Zulip Chat Archive

Stream: Is there code for X?

Topic: Redefining Operators


Mac (Jun 25 2020 at 19:56):

Is there a way to overwrite/redefine an operator? For example, I want to redefine logical disjunction to use a class like so

class has_land (A : Sort u) (X : Sort v) (Y : Sort w) :=
  (land : X -> Y -> A)

infix /\ := has_logical_conjunction.land

But this of course conflicts with the definition in core.
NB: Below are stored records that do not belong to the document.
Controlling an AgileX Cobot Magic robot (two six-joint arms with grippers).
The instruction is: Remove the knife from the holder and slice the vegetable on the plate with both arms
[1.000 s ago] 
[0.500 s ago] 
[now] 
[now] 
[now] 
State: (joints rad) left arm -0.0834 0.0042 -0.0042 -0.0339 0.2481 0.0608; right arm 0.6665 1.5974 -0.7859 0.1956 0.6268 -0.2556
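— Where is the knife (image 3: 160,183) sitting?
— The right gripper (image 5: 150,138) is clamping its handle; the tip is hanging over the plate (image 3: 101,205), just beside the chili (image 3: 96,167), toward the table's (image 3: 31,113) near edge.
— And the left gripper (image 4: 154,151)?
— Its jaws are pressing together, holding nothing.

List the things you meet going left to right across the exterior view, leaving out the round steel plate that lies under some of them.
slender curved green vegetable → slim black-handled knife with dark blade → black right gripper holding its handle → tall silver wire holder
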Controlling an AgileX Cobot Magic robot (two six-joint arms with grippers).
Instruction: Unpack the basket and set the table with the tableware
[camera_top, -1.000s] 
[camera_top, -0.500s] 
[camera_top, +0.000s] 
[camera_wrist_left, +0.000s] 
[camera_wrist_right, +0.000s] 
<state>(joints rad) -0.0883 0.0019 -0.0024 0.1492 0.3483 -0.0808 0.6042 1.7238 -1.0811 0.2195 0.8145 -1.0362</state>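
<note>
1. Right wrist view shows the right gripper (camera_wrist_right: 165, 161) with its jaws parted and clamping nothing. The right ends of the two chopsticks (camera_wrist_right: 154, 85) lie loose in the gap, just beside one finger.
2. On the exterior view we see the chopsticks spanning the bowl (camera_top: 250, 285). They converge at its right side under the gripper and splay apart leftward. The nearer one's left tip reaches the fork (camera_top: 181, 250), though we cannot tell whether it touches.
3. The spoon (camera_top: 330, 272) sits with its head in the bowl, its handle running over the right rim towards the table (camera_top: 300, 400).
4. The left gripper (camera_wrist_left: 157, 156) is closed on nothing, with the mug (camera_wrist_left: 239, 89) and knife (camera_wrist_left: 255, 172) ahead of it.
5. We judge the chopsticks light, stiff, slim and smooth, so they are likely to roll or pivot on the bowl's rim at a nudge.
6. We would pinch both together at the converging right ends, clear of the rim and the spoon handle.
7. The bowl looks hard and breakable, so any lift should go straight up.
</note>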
I figured out I can force this by marking the file as prelude but I was hoping there was more elegant and less destructive way around this.

Patrick Massot (Jun 25 2020 at 20:00):

I think you can't do that in Lean3.

Mac (Jun 25 2020 at 20:01):

:sad:

Patrick Massot (Jun 25 2020 at 20:01):

There are a lot of available unicode symbols.
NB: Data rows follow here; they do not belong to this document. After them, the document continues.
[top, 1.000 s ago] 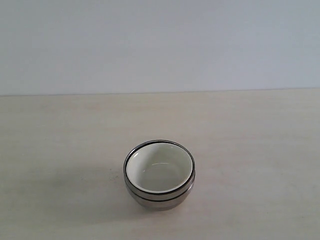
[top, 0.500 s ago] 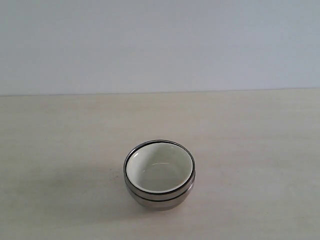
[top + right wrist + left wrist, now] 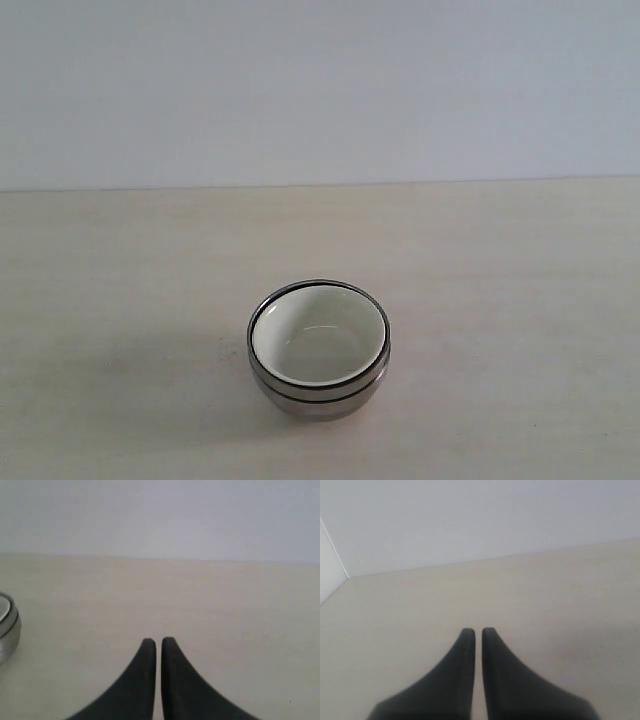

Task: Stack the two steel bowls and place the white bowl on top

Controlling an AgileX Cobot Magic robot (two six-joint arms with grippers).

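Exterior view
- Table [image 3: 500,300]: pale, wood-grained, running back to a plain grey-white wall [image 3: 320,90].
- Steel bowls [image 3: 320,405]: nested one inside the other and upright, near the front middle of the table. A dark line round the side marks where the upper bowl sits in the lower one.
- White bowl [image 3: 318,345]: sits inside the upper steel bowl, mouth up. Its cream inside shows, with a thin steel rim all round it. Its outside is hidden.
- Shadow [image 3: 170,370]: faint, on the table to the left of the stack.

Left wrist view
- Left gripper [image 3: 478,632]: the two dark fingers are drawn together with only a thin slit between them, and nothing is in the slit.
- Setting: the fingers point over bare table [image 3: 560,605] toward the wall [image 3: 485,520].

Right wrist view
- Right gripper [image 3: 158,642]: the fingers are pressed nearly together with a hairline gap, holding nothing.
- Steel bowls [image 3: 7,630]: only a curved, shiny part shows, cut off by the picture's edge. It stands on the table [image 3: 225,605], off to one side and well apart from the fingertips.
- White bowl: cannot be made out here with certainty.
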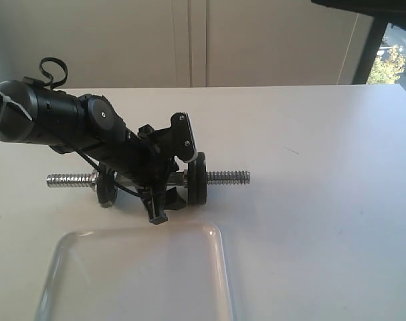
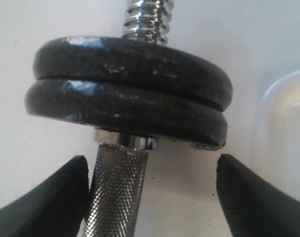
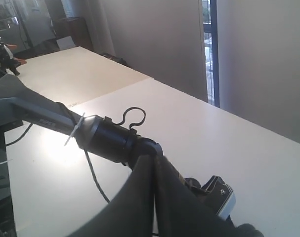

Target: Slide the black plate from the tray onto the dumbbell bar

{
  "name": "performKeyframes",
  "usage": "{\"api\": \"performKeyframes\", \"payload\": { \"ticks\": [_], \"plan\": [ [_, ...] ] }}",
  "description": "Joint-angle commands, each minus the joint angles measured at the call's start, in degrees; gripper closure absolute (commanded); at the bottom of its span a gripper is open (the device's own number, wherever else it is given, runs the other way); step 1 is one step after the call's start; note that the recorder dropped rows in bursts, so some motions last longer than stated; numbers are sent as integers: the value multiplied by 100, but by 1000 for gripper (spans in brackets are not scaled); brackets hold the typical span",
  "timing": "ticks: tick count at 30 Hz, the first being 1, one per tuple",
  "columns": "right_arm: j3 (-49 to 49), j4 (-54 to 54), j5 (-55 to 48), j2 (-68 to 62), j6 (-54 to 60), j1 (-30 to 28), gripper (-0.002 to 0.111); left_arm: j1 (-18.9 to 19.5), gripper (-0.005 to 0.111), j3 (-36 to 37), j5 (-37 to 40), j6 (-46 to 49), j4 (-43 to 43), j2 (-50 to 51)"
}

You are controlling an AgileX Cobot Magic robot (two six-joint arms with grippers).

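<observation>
The dumbbell bar (image 1: pixel 226 177) lies across the white table with its threaded ends showing. The black plate (image 2: pixel 130 57) sits on the bar near one threaded end, flat against a second like disc (image 2: pixel 125 106). A smaller black disc (image 1: pixel 106 190) sits on the bar's other side. My left gripper (image 1: pixel 170 175) straddles the knurled middle of the bar (image 2: pixel 117 192), open, one finger (image 2: pixel 56 192) close beside the bar and the other well apart. The tray (image 1: pixel 136 274) in front holds nothing. My right gripper (image 3: pixel 154 160) is raised off the table, shut and empty.
The left arm (image 1: pixel 55 117) reaches in from the left, low over the table. In the left wrist view the tray's rim (image 2: pixel 283 123) lies just beside the plates. A window edge (image 1: pixel 390 53) is at the far right.
</observation>
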State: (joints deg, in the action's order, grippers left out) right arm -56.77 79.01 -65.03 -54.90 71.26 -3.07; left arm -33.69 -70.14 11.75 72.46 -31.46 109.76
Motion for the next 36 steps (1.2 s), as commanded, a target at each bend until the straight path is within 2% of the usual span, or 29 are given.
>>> {"api": "performKeyframes", "payload": {
  "ticks": [1, 12, 36],
  "plan": [
    [21, -251, -29, 284, -388, -40, 108, -16, 33, 15, 140, -57, -66, -7],
    [31, -732, -64, 758, -1031, -27, 108, -16, 33, 15, 140, -57, -66, -7],
    [31, -1327, 106, 1416, -1497, -27, 108, -16, 33, 15, 7, -44, 93, -7]
  ]
}}
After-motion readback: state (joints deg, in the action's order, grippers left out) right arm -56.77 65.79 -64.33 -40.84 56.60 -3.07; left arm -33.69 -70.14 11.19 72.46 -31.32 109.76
Anatole Dedecker (Jun 25 2020 at 20:07):

E.g \And and \Or

Alex J. Best (Jun 25 2020 at 20:07):

notation `🧀` := 1
#check 🧀

Mac (Jun 25 2020 at 20:09):

I tend to keep my code ASCII only -- I prefer coding that way.

Patrick Massot (Jun 25 2020 at 20:10):

You should try Coq :stuck_out_tongue_wink:

Kyle Miller (Jun 25 2020 at 20:11):

Both //\\ and /^\ are free, for your "ultra-and". Or /'\, the "pen nib" operator.

Anatole Dedecker (Jun 25 2020 at 20:12):

10-characters notations incoming

Yakov Pechersky (Jun 25 2020 at 20:14):

Is there a way to do infix notation haskell style like f `land` g?

Patrick Massot (Jun 25 2020 at 20:16):

infix  `//\\` := land

Kyle Miller (Jun 25 2020 at 20:42):

Yakov Pechersky said:

Is there a way to do infix notation haskell style like f `land` g?

I've been wondering this, too, but I haven't seen evidence that Lean has anything like this syntax.

This is probably a terrible idea, but you can mimic it with postfix operators:

def apply_arg {α β} : α → (α → β) → β := flip id

postfix ` '< `:100 := apply_arg
postfix ` >' `:100 := id

#eval 1 '< nat.add >' 2

or with a new notation

notation x ` '< `:100 f ` >' `:100 y := f x y
#eval 1 '< nat.add >' 2
#eval 1 '< function.on_fun nat.add nat.succ >' 2

(I'm just guessing with precedence levels and how the notation syntax is supposed to work, based on this documentation.)

Kevin Buzzard (Jun 25 2020 at 23:36):

Are you asking for more than Lean's infix operator?

Kyle Miller (Jun 25 2020 at 23:44):

Haskell has a feature where you can have an operator that is a variable: the notation x `f` y stands for f x y. It's described in the second paragraph after the grammar in this part of the Haskell 98 report.

It lets you do things like write 5 `div` 2 for integer division, since slash is reserved for the Fractional typeclass, which defines reciprocals.

Kyle Miller (Jun 25 2020 at 23:45):

If I understand it correctly, the infix operator will permanently make something infix, where this Haskell syntax is a one-off thing if you want it to be.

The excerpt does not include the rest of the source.